ASBESTOS LITIGATION: DuPont Motion in Whisnant OK'd on March 12
----------------------------------------------------------------
An order approving a motion for continuance filed by E. I. du
Pont de Nemours and Company was filed on March 12, 2009 in
Jefferson County District Court, Tex., The Southeast Texas
Record reports.

In February 2009, DuPont petitioned the Supreme Court of Texas
to enforce a civil jury verdict in the Company's favor after
being shut down by a district court and an appeals court.

The retrial of Willis Whisnant Jr. et al vs. DuPont was first
set to begin on Feb. 9, 2009 but was reset and slated for April
2009. Now, the new trial has been put on hold indefinitely while
the Supreme Court examines the case.

DuPont filed a motion for continuance on Feb. 18, asking 172nd
District Judge Donald Floyd to indefinitely approve its motion
while the Supreme Court evaluated the case.

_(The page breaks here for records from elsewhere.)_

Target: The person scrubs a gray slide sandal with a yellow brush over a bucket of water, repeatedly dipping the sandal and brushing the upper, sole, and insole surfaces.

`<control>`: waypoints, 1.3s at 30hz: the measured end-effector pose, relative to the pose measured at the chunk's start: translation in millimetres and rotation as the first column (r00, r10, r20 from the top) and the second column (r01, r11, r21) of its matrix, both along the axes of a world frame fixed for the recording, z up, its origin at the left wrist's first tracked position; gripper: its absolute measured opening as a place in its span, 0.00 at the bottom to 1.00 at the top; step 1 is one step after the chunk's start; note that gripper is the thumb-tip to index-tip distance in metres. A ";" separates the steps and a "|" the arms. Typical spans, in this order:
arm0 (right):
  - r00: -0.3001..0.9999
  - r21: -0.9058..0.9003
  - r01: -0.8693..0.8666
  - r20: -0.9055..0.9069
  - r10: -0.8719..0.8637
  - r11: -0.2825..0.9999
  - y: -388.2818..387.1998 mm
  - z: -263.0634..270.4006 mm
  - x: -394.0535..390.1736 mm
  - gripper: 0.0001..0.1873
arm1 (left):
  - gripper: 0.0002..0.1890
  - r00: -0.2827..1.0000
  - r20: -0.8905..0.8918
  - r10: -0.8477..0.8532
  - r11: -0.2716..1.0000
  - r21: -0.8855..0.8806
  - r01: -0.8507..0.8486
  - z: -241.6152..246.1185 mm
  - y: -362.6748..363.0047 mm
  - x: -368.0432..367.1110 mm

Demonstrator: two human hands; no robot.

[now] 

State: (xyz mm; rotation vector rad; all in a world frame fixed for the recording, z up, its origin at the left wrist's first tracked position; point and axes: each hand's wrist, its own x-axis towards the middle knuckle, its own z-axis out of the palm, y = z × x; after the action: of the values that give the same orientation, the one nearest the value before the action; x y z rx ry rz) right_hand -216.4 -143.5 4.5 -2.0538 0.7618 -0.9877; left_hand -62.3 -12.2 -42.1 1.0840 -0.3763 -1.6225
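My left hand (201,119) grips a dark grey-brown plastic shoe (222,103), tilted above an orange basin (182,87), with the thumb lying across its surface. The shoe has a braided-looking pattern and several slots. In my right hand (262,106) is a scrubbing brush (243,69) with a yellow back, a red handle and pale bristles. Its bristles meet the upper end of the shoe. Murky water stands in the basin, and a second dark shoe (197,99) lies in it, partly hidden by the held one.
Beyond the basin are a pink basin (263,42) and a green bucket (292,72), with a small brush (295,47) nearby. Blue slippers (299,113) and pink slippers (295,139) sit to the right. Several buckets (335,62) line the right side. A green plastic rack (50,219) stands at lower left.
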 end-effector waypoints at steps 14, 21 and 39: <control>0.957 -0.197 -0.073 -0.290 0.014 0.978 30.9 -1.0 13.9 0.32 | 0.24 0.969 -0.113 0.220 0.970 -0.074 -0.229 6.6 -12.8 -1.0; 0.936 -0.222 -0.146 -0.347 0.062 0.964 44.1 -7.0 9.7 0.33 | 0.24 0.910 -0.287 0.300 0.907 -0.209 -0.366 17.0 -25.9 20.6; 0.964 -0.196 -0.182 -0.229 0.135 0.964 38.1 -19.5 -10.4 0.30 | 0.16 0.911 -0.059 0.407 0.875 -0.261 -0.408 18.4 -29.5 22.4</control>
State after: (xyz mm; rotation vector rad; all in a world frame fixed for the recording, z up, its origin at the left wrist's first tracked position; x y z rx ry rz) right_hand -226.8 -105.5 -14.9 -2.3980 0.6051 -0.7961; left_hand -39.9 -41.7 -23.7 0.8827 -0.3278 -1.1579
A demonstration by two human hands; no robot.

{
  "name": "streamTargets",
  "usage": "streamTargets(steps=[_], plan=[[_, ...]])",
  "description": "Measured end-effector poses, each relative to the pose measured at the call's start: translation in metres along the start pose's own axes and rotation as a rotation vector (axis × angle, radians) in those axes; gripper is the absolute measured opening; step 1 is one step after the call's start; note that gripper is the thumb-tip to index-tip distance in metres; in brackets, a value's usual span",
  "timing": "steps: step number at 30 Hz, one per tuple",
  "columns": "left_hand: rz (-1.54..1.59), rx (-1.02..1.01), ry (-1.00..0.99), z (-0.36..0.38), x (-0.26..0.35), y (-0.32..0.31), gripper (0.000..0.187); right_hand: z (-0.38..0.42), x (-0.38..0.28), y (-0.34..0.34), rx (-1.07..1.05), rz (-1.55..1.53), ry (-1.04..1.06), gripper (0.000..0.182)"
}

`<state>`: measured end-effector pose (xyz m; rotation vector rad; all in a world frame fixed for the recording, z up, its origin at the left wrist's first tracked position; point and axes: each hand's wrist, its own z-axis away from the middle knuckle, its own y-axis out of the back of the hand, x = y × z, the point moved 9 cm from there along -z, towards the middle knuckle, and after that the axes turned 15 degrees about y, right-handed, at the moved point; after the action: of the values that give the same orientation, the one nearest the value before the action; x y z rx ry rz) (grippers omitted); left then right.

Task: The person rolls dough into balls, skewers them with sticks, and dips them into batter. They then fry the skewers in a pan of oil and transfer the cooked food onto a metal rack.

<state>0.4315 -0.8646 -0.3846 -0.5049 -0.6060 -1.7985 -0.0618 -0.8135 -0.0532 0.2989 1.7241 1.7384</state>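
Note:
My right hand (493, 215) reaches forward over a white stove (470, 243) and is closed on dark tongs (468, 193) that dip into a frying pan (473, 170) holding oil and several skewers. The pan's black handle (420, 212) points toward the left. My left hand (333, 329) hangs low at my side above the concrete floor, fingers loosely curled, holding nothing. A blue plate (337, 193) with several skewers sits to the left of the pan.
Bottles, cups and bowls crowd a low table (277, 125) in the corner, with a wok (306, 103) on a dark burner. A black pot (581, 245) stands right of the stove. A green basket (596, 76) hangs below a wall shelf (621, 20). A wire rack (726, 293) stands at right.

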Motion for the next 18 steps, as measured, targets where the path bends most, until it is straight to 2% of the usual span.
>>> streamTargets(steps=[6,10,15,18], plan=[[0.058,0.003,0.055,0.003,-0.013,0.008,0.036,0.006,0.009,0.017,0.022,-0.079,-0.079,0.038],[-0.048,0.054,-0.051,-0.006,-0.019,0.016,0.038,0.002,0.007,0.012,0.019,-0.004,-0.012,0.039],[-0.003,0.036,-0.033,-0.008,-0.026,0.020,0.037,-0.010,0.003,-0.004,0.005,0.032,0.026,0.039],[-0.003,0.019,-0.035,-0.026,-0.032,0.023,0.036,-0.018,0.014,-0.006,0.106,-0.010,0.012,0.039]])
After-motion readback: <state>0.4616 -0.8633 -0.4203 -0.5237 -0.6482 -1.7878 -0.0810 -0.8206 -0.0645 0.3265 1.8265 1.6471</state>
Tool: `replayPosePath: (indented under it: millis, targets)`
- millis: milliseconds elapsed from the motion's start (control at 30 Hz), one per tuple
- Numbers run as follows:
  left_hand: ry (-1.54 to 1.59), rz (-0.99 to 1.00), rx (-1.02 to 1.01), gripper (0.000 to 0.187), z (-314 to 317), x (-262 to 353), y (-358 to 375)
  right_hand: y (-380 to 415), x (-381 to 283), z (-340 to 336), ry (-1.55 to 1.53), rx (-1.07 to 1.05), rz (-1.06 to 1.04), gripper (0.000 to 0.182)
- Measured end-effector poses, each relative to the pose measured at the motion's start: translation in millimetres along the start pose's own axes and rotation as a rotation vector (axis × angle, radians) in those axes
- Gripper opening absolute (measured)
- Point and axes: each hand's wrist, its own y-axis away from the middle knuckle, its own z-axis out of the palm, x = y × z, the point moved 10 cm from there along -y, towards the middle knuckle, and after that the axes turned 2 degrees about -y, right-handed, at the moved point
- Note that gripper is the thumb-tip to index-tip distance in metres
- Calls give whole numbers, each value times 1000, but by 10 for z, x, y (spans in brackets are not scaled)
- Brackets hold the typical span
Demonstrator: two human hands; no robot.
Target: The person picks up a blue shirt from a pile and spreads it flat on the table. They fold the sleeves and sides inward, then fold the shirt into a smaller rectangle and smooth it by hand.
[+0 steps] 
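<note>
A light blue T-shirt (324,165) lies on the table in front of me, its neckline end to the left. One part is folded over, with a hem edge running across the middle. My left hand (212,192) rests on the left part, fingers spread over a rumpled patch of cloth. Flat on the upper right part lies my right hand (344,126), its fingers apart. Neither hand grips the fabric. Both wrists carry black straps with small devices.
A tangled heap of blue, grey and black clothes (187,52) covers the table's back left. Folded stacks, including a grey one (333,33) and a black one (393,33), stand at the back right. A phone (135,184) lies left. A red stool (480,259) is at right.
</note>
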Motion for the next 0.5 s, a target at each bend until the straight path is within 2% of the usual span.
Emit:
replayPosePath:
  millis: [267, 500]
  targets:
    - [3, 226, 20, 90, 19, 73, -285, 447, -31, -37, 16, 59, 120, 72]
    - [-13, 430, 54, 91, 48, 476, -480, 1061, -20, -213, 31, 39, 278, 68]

In 2008, DuPont's attorneys convinced a Jefferson County jury
that the Company was not responsible for former contractor
Whisnant's mesothelioma. A few months later, Judge Floyd granted
Mr. Whisnant's motion for a new trial and set the date for Feb.
9, 2009.

DuPont attorneys appealed the judge's ruling, and on July 24,
2008, the Texas Ninth District Court of Appeals denied the
Company's writ of mandamus.

DuPont then filed a petition for writ of mandamus in Texas'
Supreme Court.

The trial of the case styled Whisnant et al vs. DuPont (Case No.
E159-183-Q) was held in February 2008 and March 2008.

The plaintiffs claimed that Mr. Whisnant contracted mesothelioma
and died because of his exposure to asbestos at DuPont's Sabine
River Works. Mr. Whisnant was a former B.F. Shaw pipe fitter who
worked at DuPont back in 1966 as an independent contractor.

Jurors found no negligence on the part of DuPont and awarded
nothing to Mr. Whisnant's family.


ASBESTOS LITIGATION: Bush Action v. 37 Firms Filed in Tex. Court
----------------------------------------------------------------
Joyce Bush, on behalf of her late husband Donnie Ray Bush, on
March 13, 2009, filed an asbestos-related lawsuit against 37
defendant corporations in the Marshall Division of the Eastern
District of Texas, The Southeast Texas Record reports.

Mrs. Bush claims her husband died on March 25, 2007, from lung
cancer after 25 years of work-related asbestos exposure.

Defendants include: A.W. Chesterton Co., CertainTeed Corp.,
Crown Cork and Seal Co., Foster Wheeler Energy Corp., Garlock
Sealing Technologies, General Electric Co., Georgia Pacific,
H.B. Fuller Co., Honeywell International Inc., IMO Industries,
Ingersoll-Rand Co., John Crane Co., McMaster-Carr Supply Co.,
Minnesota Mining and Manufacturing, Owens-Illinois, Parker Seal
Group, SEPCO, J. Graves Insulation Co., Tuthill Corp., Union
Carbide, Uniroyal Holding, Viacom, Vulcan Iron Works, Zurn
Industries, Conoco Philips Co., Chevron Phillips and the Dow
Chemical Co.

According to the suit, Mr. Bush worked from 1967 to 1992 as a
heavy equipment operator for Job Corp., on a drilling rig for
East Texas Drilling, as a heavy equipment operator for John
Wadell Construction, a furnace worker for LeTourneau, Inc., a
carpenter for Roscoe Adams Carpet Service, in maintenance for
DRECO and as a furnace worker for Norris Industries.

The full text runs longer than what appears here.